A WALK IN THE WOODS*
Addie has a little rush in her step as we enter the woods.
She isn’t alone. Fall feels like someone has stuck his hand
in and snipped out my soul, I mean the hand has come out
wearing the most exquisite glove the weather has to offer
and is waving everywhere at me in godcolors and golds.
But there’s something missing: the chill within:
the soul’s absence calling it back. I’m not sure it should listen,
at least not yet. I’m trying to unlearn the rhythms of the city.
Maybe I can’t, but already the woods feel like home.
Humans were never a species I was given to understand.
My kind have rough barks, trunks and a desire to hold steady,
which may be a function of how poorly my legs work. Then again,
does any species understand itself? That’s a question for the ether,
not the ear. In the forest the walls of my mind come down
and thoughts stumble out of their tortured apartments to think.
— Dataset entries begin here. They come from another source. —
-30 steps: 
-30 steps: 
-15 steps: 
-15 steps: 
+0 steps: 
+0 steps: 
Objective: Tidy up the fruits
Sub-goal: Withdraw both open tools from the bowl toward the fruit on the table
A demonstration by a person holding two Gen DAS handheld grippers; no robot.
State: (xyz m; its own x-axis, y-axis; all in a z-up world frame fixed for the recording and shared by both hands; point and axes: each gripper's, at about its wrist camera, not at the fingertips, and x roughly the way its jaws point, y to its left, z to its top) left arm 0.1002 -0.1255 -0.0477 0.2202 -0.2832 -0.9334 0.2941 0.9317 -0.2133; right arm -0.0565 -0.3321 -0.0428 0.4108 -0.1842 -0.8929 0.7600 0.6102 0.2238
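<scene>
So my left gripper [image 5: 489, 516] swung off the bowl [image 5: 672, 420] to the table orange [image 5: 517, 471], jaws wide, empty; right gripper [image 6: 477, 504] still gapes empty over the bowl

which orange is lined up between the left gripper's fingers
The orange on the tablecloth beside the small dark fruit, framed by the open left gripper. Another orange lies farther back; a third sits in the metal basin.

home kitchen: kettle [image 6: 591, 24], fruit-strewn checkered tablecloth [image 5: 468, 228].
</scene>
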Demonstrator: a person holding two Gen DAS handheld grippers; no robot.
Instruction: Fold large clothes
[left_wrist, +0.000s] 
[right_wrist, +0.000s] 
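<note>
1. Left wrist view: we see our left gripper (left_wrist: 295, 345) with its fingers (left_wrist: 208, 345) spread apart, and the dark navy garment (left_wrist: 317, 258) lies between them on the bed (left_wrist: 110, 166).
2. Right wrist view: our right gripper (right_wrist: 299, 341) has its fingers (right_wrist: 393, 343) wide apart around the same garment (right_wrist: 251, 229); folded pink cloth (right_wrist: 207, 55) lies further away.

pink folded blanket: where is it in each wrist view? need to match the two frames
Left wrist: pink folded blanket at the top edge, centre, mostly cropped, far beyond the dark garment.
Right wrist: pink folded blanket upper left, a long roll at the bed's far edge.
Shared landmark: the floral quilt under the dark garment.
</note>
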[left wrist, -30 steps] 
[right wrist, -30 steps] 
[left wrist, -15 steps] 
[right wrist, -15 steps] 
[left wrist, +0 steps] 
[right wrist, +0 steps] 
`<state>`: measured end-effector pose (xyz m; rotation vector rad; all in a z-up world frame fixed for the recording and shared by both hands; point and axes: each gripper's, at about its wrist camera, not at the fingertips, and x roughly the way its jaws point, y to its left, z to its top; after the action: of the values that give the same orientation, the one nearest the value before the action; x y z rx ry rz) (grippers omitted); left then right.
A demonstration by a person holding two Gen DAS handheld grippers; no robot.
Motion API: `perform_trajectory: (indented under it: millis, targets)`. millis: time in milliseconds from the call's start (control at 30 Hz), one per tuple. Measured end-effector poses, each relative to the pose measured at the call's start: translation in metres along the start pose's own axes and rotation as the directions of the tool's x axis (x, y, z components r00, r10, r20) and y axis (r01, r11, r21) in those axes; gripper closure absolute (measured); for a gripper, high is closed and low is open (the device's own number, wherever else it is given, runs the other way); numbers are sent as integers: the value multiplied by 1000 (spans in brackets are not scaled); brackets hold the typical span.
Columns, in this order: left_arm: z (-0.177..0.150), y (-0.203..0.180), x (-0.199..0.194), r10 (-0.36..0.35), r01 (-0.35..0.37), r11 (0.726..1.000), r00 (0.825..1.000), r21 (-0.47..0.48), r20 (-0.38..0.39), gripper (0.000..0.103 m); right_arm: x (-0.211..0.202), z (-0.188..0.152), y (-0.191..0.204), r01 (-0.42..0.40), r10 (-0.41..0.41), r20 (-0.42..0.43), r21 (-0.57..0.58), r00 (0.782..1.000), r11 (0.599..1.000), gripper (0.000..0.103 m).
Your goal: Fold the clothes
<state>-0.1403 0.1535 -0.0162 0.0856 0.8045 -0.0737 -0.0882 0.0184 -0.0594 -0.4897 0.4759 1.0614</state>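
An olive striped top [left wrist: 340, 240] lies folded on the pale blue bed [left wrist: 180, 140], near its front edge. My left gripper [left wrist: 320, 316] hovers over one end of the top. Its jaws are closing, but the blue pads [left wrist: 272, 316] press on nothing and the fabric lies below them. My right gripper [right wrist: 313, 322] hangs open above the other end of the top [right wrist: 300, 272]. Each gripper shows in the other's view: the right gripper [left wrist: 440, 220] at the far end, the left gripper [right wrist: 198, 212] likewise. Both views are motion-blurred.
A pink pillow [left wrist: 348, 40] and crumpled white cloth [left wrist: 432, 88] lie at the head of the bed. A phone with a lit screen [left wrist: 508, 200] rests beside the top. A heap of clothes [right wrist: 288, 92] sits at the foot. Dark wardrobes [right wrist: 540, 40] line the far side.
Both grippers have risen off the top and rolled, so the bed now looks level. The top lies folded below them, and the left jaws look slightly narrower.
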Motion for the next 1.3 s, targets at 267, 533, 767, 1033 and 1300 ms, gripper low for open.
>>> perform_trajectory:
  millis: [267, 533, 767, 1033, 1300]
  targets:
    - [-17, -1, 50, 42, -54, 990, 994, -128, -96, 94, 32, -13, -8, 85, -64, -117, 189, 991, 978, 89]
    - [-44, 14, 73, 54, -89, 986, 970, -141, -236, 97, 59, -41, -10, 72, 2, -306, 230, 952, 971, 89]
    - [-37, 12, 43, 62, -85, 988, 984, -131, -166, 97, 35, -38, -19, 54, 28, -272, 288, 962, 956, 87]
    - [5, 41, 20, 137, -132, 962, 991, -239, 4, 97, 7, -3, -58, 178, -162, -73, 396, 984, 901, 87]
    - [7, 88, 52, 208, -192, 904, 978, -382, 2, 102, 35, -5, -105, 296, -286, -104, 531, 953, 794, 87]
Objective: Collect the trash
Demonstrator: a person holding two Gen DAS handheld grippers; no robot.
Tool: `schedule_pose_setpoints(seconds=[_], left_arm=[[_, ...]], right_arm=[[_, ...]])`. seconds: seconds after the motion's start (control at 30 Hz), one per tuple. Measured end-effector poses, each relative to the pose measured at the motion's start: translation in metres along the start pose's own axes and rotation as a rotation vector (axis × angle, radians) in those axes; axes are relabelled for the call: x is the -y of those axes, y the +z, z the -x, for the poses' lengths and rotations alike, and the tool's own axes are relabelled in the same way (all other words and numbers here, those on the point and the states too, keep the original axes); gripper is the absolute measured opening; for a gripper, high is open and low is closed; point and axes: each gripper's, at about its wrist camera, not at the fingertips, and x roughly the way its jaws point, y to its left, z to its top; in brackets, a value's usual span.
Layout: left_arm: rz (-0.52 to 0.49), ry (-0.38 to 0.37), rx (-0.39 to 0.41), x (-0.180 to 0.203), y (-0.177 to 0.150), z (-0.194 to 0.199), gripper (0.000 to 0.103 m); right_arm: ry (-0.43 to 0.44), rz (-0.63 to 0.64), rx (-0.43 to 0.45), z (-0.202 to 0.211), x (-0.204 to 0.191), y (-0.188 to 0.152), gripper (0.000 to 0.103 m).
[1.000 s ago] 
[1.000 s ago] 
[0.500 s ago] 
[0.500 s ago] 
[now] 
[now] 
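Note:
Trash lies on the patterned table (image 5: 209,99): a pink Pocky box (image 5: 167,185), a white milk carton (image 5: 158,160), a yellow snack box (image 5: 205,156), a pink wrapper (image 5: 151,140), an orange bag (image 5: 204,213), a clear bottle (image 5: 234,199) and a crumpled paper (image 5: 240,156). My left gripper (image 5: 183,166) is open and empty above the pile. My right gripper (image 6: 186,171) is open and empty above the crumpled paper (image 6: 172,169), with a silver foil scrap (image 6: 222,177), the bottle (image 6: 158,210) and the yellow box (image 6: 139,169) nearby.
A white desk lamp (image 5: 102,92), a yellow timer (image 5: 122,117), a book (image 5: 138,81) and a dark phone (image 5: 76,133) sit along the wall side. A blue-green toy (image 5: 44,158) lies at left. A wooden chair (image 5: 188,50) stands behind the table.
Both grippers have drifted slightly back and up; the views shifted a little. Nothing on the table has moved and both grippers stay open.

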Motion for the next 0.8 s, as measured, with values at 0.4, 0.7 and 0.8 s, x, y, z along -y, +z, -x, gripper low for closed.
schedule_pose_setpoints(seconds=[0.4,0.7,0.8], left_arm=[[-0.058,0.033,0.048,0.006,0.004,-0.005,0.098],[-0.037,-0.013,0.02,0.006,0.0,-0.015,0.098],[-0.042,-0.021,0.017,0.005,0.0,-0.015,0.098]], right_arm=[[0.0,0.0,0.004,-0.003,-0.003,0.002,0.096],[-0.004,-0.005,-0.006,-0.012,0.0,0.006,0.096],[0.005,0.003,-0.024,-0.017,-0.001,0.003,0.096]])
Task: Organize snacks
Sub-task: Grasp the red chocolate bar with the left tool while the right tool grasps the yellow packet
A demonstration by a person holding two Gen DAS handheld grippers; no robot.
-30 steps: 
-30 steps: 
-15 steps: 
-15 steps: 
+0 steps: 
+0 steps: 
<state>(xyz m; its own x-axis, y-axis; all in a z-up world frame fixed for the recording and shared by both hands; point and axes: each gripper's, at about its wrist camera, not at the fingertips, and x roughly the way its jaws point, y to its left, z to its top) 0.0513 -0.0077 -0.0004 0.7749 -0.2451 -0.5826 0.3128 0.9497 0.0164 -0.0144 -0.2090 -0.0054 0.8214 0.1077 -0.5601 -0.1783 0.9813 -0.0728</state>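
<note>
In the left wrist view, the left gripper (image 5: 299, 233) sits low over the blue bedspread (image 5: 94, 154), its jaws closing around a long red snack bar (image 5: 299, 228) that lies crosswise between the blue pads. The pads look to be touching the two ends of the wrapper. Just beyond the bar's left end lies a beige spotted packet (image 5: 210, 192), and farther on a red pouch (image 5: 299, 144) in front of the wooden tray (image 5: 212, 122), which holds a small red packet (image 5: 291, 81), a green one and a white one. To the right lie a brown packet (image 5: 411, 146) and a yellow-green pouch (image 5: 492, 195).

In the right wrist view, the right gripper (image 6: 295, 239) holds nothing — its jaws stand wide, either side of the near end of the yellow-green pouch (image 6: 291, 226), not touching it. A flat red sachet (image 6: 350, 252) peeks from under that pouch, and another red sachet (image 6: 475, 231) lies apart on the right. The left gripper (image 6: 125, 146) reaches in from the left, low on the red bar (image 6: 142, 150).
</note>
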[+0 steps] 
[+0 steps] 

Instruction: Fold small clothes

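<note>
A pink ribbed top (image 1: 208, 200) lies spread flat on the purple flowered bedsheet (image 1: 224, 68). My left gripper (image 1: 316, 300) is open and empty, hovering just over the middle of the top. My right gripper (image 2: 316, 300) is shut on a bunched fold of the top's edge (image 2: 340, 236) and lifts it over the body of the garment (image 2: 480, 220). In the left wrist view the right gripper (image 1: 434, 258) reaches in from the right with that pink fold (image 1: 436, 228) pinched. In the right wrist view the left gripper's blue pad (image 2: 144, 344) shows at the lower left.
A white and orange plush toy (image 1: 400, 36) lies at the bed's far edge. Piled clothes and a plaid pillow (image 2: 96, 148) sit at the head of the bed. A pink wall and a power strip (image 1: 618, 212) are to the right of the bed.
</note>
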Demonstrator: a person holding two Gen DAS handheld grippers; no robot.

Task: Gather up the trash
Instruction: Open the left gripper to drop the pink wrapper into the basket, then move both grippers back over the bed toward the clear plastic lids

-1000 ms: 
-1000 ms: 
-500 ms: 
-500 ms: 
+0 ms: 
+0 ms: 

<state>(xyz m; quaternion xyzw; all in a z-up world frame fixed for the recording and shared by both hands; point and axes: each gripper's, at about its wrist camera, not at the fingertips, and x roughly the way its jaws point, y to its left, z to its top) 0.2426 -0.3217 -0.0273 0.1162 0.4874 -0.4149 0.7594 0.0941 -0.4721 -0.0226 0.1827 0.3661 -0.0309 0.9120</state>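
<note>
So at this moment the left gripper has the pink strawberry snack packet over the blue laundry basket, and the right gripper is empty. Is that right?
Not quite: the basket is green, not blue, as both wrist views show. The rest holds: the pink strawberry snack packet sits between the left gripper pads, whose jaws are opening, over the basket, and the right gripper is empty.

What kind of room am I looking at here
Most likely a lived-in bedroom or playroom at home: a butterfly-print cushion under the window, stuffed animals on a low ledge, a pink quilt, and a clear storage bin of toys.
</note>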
The world is spacious, after all. And my arboreal friends
are busy perfecting the seven-thousand kinds of quiet.
It’s conversational, not shushes but whispers that spill from branch
to branch the secrets of the Earth. These secrets: to know them
is to live them, they spend the way a conductor moves his hand.
And the trees are full of conductors. Every time I look up
into a canopy, I see a mind at work. Whose, though?
Did the trees conjure birdsong? Or did the birds sing the trees
up and around them? Or did they meet in the middle,
treesong finding an outlet in feathered throats?
At some point the birds lift up in unison and flock out of sight.
The leaves flap and fall like waves upon the water.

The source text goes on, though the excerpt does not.